Might it be the case that the Heisenberg picture and path integrals can only be strictly applied to the universe as a whole, or at the very least, causal diamonds?
 A: Yes, it can. 
An example is Brownian motion, in which you are interested in the dynamics of a particle in contact with some external reservoir without being interested in the dynamics of said reservoir. What you want is to incorporate the effect of the external reservoir on the dynamics of the particle (or subsystem), which can --in principle-- be done by integrating out all degrees of freedom associated with the external reservoir.
A specific example for which this is done is the Caldeira-Leggett model. The model starts with the full action in a path integral formulation. The degrees of freedom associated with the external reservoir are then integrated out, which can be a bit tricky. The action that remains is one completely defined in terms of the degrees of freedom of the subsystem / particle, but with effective potentials that account for the influence of the environment. 

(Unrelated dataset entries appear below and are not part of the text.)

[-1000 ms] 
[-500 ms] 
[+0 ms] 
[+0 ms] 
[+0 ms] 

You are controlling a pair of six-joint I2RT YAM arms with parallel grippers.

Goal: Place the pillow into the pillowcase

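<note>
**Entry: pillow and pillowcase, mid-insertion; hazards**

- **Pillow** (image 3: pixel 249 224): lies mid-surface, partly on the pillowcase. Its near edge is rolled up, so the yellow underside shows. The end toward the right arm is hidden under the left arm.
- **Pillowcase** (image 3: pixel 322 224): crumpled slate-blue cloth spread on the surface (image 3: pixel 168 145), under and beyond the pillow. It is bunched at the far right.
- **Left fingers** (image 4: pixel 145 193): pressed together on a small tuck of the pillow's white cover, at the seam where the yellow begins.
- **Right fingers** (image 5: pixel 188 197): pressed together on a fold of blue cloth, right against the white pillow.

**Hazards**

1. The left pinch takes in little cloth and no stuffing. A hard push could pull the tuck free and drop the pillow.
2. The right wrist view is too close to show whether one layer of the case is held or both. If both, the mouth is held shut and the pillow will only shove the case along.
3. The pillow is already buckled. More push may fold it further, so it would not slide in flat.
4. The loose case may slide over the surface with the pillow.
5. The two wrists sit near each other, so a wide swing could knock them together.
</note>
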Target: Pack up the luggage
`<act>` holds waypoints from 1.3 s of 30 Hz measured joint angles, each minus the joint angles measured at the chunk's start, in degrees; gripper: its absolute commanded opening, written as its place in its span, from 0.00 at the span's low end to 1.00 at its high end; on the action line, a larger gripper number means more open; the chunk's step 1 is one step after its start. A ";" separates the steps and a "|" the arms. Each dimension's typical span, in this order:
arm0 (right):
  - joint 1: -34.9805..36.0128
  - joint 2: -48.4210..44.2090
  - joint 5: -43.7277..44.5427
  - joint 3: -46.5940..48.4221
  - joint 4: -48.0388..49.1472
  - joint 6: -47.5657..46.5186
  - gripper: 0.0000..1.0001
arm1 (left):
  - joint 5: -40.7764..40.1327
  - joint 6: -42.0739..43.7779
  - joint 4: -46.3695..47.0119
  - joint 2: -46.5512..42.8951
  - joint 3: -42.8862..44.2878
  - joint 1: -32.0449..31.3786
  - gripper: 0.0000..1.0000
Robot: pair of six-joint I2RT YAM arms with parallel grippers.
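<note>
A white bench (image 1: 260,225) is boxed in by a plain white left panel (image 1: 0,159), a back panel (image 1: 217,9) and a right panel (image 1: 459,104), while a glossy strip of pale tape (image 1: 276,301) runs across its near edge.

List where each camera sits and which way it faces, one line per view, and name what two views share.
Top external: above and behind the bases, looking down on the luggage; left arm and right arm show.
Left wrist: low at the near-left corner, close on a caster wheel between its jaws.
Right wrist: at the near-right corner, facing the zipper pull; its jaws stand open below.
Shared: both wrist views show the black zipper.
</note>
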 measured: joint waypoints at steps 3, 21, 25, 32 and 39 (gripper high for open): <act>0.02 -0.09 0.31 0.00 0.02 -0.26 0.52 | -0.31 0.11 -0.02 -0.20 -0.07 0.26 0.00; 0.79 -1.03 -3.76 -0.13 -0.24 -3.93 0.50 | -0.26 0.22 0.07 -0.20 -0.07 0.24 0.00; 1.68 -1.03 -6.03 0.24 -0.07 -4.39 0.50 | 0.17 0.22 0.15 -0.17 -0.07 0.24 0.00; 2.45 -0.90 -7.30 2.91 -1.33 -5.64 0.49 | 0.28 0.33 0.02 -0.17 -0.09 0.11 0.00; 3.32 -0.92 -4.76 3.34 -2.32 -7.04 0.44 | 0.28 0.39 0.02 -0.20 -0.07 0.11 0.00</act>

This is also known as the influence functional, and you can find a chapter on it in the book by Feynman and Hibbs. 
This is one approach which has proven to be quite succesfull. Another approach is to write down the equations of motions for the reduced density operator, i.e. the density operator obtained by, again, integrating out the reservoir degrees of freedom. This leads to the Lindblad equation.
In general you cannot keep track of the exact influence of the external reservoir on the subsystem. Some statistical averaging / assumptions have to be made and the effect of the reservoir is often mimiced by a random potential, in which the potential is a random variable rather than explicitly known.
I mentioned Brownian motion as an example of an open quantum system. There are many more applications, such as quantum transport and quantum optics. This basically means that some type of randomness is introduced into the state evolution.
A: Since that the the Schrödinger picture and the Heisenberg picture are equivalent, you can start from the Schrödinger equation for simple cases such as a particle in an external field and obtain the Heisenberg equations of motion or vice verse. Idem about the path integrals formalism, which can be derived from the Schrödinger equation or vice verse.
A complete treatment of an open quantum systems interacting with an environment cannot be done in any of those formalisms. You have to resort to the more general density matrix formalism for a complete treatment of open systems. The idea of fully model the environment as a whole does not change this if the system is in a mixed state, for the which no wavefunction exists. Again you have to resort to the density matrix formalism to fully model the environment.